A partir de ese momento, David se trasladó a palacio y
sirve con honestidad y valentía al Rey. Con el paso del tiempo se ha
casado con su hija Mical, y actualmente es jefe de mil (o, al menos,
lo era cuando salimos para Tiro). Y cada vez que entra y sale en
batalla, el Eterno le da la victoria. Ha hallado gracia en el pueblo
y hasta las mujeres le dedican canciones.-
CAPÍTULO 7
UN SUEÑO ESPECIAL
Y así, entre historia e historia, íbamos andando el
camino. Un día, antes de bajar al valle de Jezreel (por cierto,
ahora entendía por qué se habían librado tantas batallas en él,
era el escenario perfecto, un ruedo de combate), paramos en una aldea
en una región montañosa, al norte de dicho valle.
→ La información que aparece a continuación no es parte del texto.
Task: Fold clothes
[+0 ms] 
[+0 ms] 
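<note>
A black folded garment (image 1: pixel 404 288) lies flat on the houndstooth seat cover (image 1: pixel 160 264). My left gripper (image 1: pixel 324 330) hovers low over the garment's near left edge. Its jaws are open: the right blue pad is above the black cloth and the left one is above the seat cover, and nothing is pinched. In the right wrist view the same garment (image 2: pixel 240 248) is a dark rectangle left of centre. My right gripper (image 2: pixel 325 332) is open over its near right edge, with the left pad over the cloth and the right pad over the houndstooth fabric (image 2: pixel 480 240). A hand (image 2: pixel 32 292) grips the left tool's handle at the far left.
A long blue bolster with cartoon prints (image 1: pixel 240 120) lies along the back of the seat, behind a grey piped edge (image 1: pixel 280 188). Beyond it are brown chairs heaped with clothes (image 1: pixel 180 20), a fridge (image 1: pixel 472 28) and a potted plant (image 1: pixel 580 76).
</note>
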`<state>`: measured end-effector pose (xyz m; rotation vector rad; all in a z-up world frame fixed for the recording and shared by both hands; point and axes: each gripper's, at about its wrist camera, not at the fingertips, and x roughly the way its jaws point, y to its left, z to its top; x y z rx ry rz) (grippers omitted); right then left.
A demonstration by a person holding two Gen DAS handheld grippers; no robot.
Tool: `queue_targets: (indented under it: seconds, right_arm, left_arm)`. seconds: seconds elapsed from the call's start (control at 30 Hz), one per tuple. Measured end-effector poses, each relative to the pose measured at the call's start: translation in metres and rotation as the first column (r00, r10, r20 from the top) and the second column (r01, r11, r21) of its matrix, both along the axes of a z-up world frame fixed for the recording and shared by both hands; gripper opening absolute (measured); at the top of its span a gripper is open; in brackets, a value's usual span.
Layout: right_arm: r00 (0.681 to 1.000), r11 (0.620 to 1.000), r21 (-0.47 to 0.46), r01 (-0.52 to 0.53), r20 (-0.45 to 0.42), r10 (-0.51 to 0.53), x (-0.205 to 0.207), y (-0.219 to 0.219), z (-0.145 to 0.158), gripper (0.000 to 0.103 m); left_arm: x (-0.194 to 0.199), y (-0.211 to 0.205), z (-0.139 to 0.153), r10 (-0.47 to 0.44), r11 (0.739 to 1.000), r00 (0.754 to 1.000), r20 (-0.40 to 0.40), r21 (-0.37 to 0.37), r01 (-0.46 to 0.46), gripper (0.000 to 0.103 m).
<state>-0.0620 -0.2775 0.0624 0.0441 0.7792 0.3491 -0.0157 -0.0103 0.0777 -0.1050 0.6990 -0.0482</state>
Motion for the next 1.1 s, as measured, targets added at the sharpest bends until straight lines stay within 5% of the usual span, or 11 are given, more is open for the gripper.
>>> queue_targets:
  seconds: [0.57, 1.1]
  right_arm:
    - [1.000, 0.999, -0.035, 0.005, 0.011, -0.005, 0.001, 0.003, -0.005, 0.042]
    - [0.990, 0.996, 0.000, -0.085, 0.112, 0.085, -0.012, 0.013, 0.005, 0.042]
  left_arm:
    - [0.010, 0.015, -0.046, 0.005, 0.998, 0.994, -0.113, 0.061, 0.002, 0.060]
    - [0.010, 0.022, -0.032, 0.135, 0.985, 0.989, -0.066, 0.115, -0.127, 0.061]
Estábamos cansados, y no sé si sería a causa de
todas estas historias, tuve un sueño, en ese lugar, que me impactó
grandemente.
Soñé que me levantaba y miraba a mi alrededor. Todo
era un puro desierto, entonces, vi a un ser alado, como los que según
Eliam, decoraban el Arca, sembrar una semilla ante mí, exclamando:
-¡He aquí el Renuevo!- entonces vi brotar una planta
de olivo, que creció rápidamente, y de sus raíces brotaban
manantiales inagotables de agua. Bebí de ellas y sentí un bienestar
que nunca antes había experimentado.
-En este lugar, aparentemente irrelevante, crecerá el
que saciará a los sedientos con el agua de vida inagotable, y tú
conocerás a alguno de sus ascendientes- me dijo el ser y al instante
desperté.
Se lo conté a Eliam, pues nunca había tenido un sueño
así, de hecho casi nunca me acuerdo de lo que sueño. Pensé que él
no le daría importancia, sin embargo me dijo:
-No sé que es lo que significa tu sueño, pero es
evidente que el Eterno te ha revelado que en este lugar crecerá
alguien que será grande en Israel- y seguidamente adoró.